DATA SUPPLIED:
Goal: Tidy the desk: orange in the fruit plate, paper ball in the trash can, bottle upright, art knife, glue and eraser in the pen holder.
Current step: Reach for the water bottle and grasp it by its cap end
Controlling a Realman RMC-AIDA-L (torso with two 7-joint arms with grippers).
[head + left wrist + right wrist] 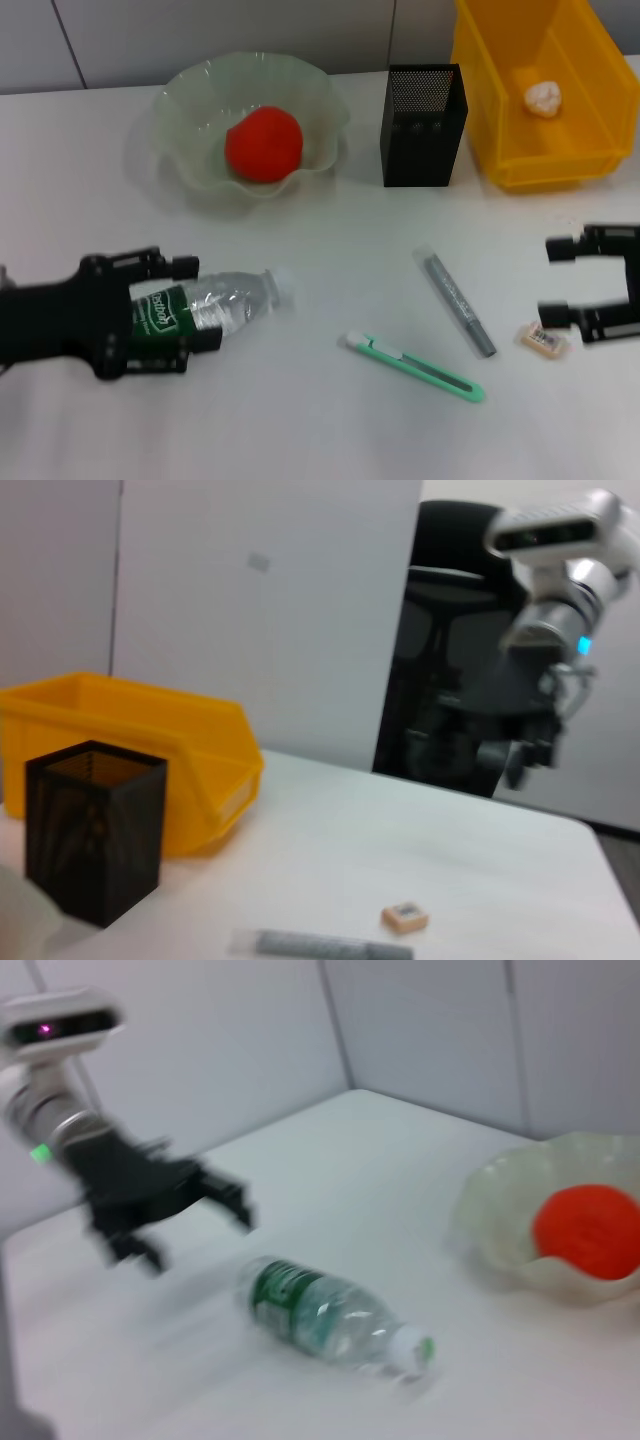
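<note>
Your left tool point(165, 310) sits at the counter's point(330, 420) left edge, fingers apart around the lying bottle point(215, 305) and hiding its base. The right wrist view alone shows a gap between tool and bottle. Your right tool point(560, 280) is cut off at the right edge, fingers apart, just beside the eraser point(543, 339). Mid-counter lie the glue point(455, 301) and art knife point(412, 367). Along the far edge: orange point(263, 144) in the fruit plate point(190, 110), pen holder point(423, 125), and paper ball point(543, 97) in the trash can point(590, 70).
</note>
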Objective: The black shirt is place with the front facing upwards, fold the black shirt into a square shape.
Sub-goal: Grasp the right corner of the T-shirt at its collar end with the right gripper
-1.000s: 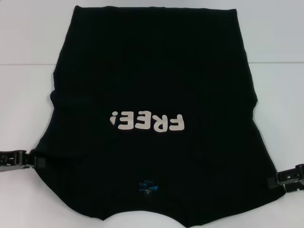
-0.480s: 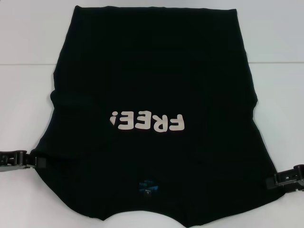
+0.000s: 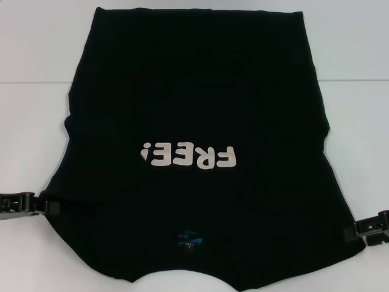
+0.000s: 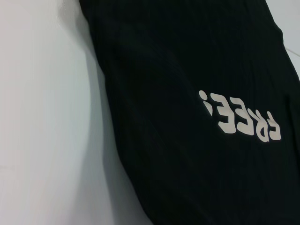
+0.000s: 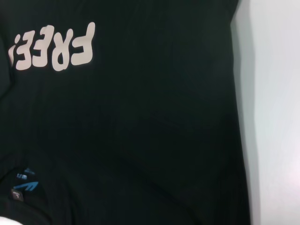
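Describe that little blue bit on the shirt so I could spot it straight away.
A black shirt covers most of the white table, with cream letters "FREE!" across its middle. Below the letters, towards the robot and near the neckline, lies a small blue label. It is the only blue thing on the plain black cloth.

- Cream block letters "FREE!" [image 3: 187, 157] printed on the front of the black shirt [image 3: 194, 79], upside down from the head view.
- Small blue neck label [image 3: 187, 239] inside the collar; print unreadable.
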`<state>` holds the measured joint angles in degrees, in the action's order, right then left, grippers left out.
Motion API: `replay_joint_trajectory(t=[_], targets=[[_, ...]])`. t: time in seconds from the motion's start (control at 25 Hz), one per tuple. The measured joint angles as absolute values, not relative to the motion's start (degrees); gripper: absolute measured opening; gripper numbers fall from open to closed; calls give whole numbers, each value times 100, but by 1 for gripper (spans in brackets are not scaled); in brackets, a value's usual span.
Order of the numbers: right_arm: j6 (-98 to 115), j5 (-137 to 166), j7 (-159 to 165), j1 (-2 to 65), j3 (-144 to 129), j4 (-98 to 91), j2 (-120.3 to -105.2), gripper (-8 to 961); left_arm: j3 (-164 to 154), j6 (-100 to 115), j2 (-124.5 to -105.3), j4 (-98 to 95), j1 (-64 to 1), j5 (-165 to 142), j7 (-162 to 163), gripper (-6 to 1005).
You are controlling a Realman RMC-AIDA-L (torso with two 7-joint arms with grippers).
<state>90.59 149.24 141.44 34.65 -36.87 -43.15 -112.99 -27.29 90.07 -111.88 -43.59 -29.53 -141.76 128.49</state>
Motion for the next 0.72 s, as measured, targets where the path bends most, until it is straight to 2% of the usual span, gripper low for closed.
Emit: replay_joint_trajectory(t=[0.72], targets=[[9033,14924,14141,3506,-3692,-4307,-11345,791,-2724,9029,-11177,-4359,-2943,-14113,12845,36]])
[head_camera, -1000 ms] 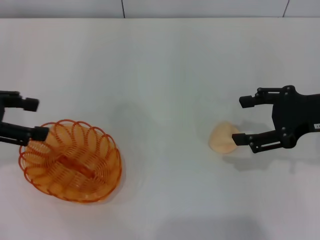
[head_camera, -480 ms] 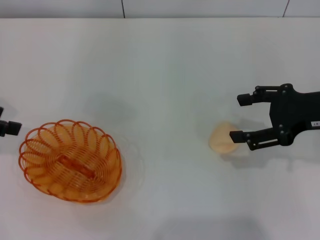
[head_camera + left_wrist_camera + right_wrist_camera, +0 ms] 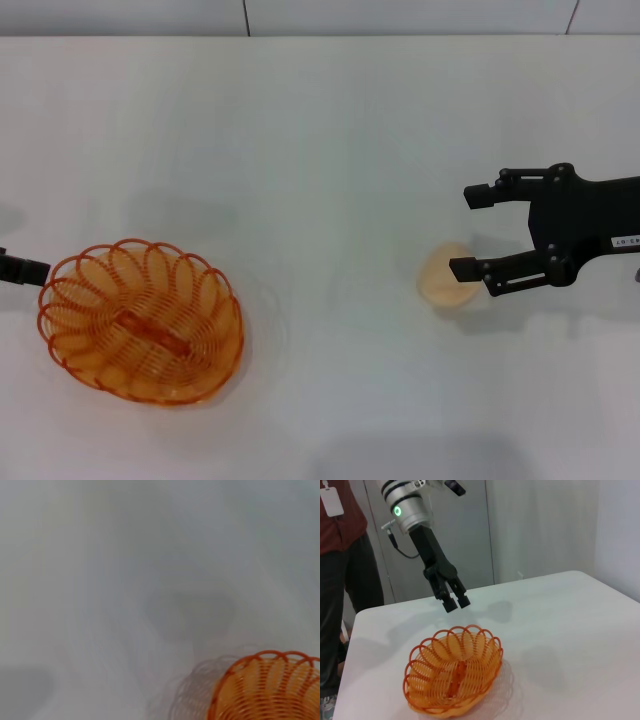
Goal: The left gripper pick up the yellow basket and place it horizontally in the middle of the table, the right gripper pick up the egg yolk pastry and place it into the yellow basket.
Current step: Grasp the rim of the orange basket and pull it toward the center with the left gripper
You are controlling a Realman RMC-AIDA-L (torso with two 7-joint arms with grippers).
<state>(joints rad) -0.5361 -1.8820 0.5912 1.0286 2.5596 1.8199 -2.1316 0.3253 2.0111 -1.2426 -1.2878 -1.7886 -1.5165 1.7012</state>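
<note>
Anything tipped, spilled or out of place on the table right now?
Nothing spilled or damaged. The yellow basket sits upright but on the left part of the table, not mid-table, with the left gripper above its far rim, holding nothing. The egg yolk pastry lies intact beside the open right gripper.

- The left gripper (image 3: 456, 600) is formed of two black fingers; a silver segment with a green ring light is carried above.
- The right gripper (image 3: 468, 232) is black, marked by a small white label.
</note>
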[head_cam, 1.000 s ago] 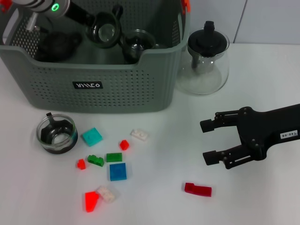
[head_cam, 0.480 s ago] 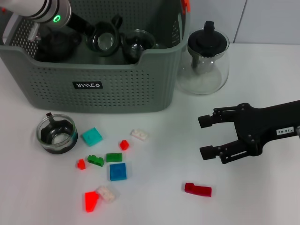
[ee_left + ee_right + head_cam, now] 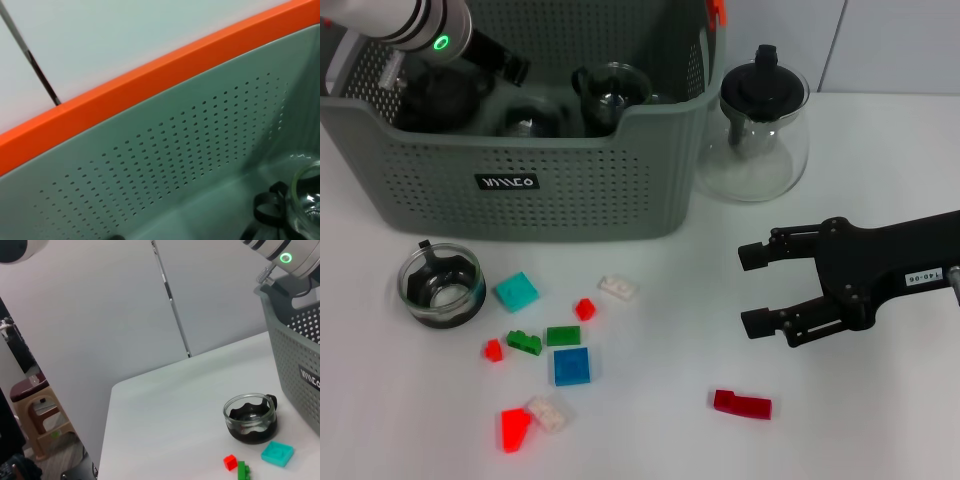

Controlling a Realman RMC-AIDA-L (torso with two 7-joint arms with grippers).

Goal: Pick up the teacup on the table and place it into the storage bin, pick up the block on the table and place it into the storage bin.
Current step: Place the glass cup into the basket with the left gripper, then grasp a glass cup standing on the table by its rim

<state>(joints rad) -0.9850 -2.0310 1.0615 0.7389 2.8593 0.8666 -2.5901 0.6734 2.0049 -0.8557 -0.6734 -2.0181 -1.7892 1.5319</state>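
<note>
The grey-green storage bin (image 3: 570, 190) stands at the back left, its orange-edged inner wall (image 3: 165, 150) filling the left wrist view. My left gripper (image 3: 510, 66) is open above the bin's inside, and a glass teacup (image 3: 530, 120) lies free below it beside another one (image 3: 610, 90). A third teacup (image 3: 442, 285) (image 3: 250, 418) with a black insert stands on the table in front of the bin. Several blocks lie right of it, among them a teal one (image 3: 516, 291) and a blue one (image 3: 571, 366). Over the table to the right, my right gripper (image 3: 750, 290) hangs open and empty, above a long red block (image 3: 741, 404).
A glass teapot (image 3: 762, 125) with a black lid stands right of the bin. Small red (image 3: 584, 309), green (image 3: 563, 335) and white (image 3: 617, 288) blocks are scattered between the teacup and the right gripper. A dark object (image 3: 445, 100) lies in the bin's left part.
The teacup held over the bin has been let go and now lies lower inside it. The right gripper has crept a little to the left.
</note>
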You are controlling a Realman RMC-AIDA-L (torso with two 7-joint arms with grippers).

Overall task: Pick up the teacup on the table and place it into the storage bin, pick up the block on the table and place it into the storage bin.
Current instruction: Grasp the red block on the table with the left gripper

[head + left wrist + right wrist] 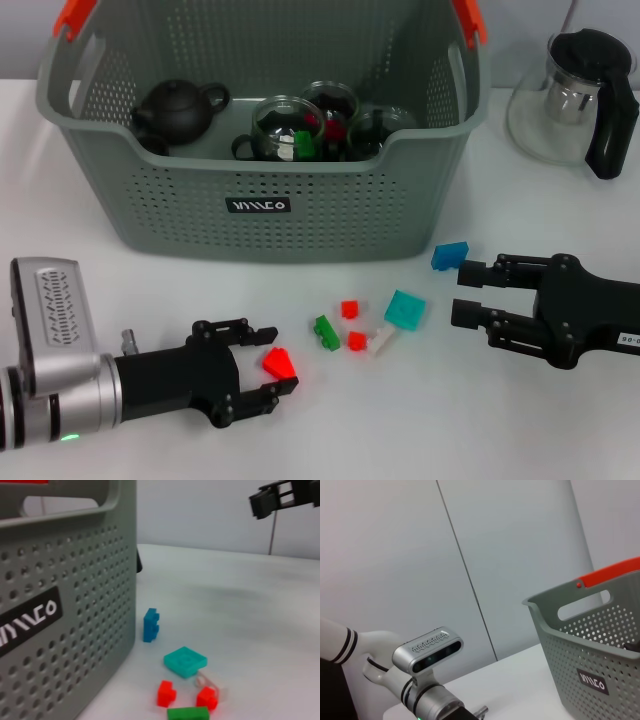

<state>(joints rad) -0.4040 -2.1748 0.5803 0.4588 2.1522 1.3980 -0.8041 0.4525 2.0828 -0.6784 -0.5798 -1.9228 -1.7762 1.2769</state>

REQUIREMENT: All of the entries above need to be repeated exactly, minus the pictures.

EXERCISE RESPONSE:
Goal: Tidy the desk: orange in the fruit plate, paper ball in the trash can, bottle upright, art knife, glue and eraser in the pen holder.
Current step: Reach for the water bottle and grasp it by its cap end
Controlling a Realman RMC-AIDA-L (torso with two 7-joint arms with grippers).
[head + left wrist + right wrist] 
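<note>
Your left tool point(165, 310) sits at the counter's point(330, 420) left edge, fingers apart around the lying bottle point(215, 305) and hiding its base. The right wrist view alone shows a gap between tool and bottle. Your right tool point(560, 280) is cut off at the right edge, fingers apart, just beside the eraser point(543, 339). Mid-counter lie the glue point(455, 301) and art knife point(412, 367). Along the far edge: orange point(263, 144) in the fruit plate point(190, 110), pen holder point(423, 125), and paper ball point(543, 97) in the trash can point(590, 70).
</note>
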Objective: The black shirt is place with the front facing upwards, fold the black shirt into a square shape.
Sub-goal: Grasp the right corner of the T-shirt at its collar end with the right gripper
-1.000s: 
-0.480s: 
+0.000s: 
+0.000s: 
+0.000s: 
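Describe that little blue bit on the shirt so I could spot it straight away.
A black shirt covers most of the white table, with cream letters "FREE!" across its middle. Below the letters, towards the robot and near the neckline, lies a small blue label. It is the only blue thing on the plain black cloth.

- Cream block letters "FREE!" [image 3: 187, 157] printed on the front of the black shirt [image 3: 194, 79], upside down from the head view.
- Small blue neck label [image 3: 187, 239] inside the collar; print unreadable.
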`<state>` holds the measured joint angles in degrees, in the action's order, right then left, grippers left out.
Motion API: `replay_joint_trajectory(t=[_], targets=[[_, ...]])`. t: time in seconds from the motion's start (control at 25 Hz), one per tuple. The measured joint angles as absolute values, not relative to the motion's start (degrees); gripper: absolute measured opening; gripper numbers fall from open to closed; calls give whole numbers, each value times 100, but by 1 for gripper (spans in brackets are not scaled); in brackets, a value's usual span.
Order of the numbers: right_arm: j6 (-98 to 115), j5 (-137 to 166), j7 (-159 to 165), j1 (-2 to 65), j3 (-144 to 129), j4 (-98 to 91), j2 (-120.3 to -105.2), gripper (-8 to 961); left_arm: j3 (-164 to 154), j6 (-100 to 115), j2 (-124.5 to -105.3), j4 (-98 to 95), j1 (-64 to 1), j5 (-165 to 142), j7 (-162 to 163), gripper (-6 to 1005).
You are controlling a Realman RMC-AIDA-L (torso with two 7-joint arms with grippers).
<state>90.59 149.24 141.44 34.65 -36.87 -43.15 -112.99 -27.29 90.07 -111.88 -43.59 -29.53 -141.76 128.49</state>
Motion for the next 0.72 s, as measured, targets where the path bends most, until it is straight to 2% of the usual span, gripper low for closed.
Emit: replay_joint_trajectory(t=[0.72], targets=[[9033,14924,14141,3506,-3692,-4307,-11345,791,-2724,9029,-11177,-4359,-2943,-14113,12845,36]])
[head_camera, -1000 ms] 
[head_camera, -480 ms] 
[head_camera + left_wrist_camera + right_wrist_camera, +0 ms] 
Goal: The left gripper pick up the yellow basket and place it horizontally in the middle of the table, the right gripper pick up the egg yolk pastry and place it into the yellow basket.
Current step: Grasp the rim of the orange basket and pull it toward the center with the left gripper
You are controlling a Realman RMC-AIDA-L (torso with two 7-joint arms with grippers).
<state>(joints rad) -0.5361 -1.8820 0.5912 1.0286 2.5596 1.8199 -2.1316 0.3253 2.0111 -1.2426 -1.2878 -1.7886 -1.5165 1.7012</state>
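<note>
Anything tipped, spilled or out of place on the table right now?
Nothing spilled or damaged. The yellow basket sits upright but on the left part of the table, not mid-table, with the left gripper above its far rim, holding nothing. The egg yolk pastry lies intact beside the open right gripper.

- The left gripper (image 3: 456, 600) is formed of two black fingers; a silver segment with a green ring light is carried above.
- The right gripper (image 3: 468, 232) is black, marked by a small white label.
</note>
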[head_cam, 1.000 s ago] 
[head_cam, 0.480 s ago] 
[ee_left + ee_right + head_cam, now] 

Controlling a Realman RMC-AIDA-L (torso with two 7-joint arms with grippers).

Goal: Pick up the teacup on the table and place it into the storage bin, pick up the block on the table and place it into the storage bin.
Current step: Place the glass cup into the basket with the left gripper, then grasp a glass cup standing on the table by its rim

<state>(joints rad) -0.9850 -2.0310 1.0615 0.7389 2.8593 0.8666 -2.5901 0.6734 2.0049 -0.8557 -0.6734 -2.0181 -1.7892 1.5319</state>
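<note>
The grey-green storage bin (image 3: 570, 190) stands at the back left, its orange-edged inner wall (image 3: 165, 150) filling the left wrist view. My left gripper (image 3: 510, 66) is open above the bin's inside, and a glass teacup (image 3: 530, 120) lies free below it beside another one (image 3: 610, 90). A third teacup (image 3: 442, 285) (image 3: 250, 418) with a black insert stands on the table in front of the bin. Several blocks lie right of it, among them a teal one (image 3: 516, 291) and a blue one (image 3: 571, 366). Over the table to the right, my right gripper (image 3: 750, 290) hangs open and empty, above a long red block (image 3: 741, 404).
A glass teapot (image 3: 762, 125) with a black lid stands right of the bin. Small red (image 3: 584, 309), green (image 3: 563, 335) and white (image 3: 617, 288) blocks are scattered between the teacup and the right gripper. A dark object (image 3: 445, 100) lies in the bin's left part.
The teacup held over the bin has been let go and now lies lower inside it. The right gripper has crept a little to the left.
</note>
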You are controlling a Realman RMC-AIDA-L (torso with two 7-joint arms with grippers).

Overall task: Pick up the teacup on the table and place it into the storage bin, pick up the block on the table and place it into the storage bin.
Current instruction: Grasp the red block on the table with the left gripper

[head + left wrist + right wrist] 

<state>(joints rad) -0.4040 -2.1748 0.5803 0.4588 2.1522 1.3980 -0.8041 0.4525 2.0828 -0.6784 -0.5798 -1.9228 -1.7762 1.2769</state>

There is nothing else to add to the answer.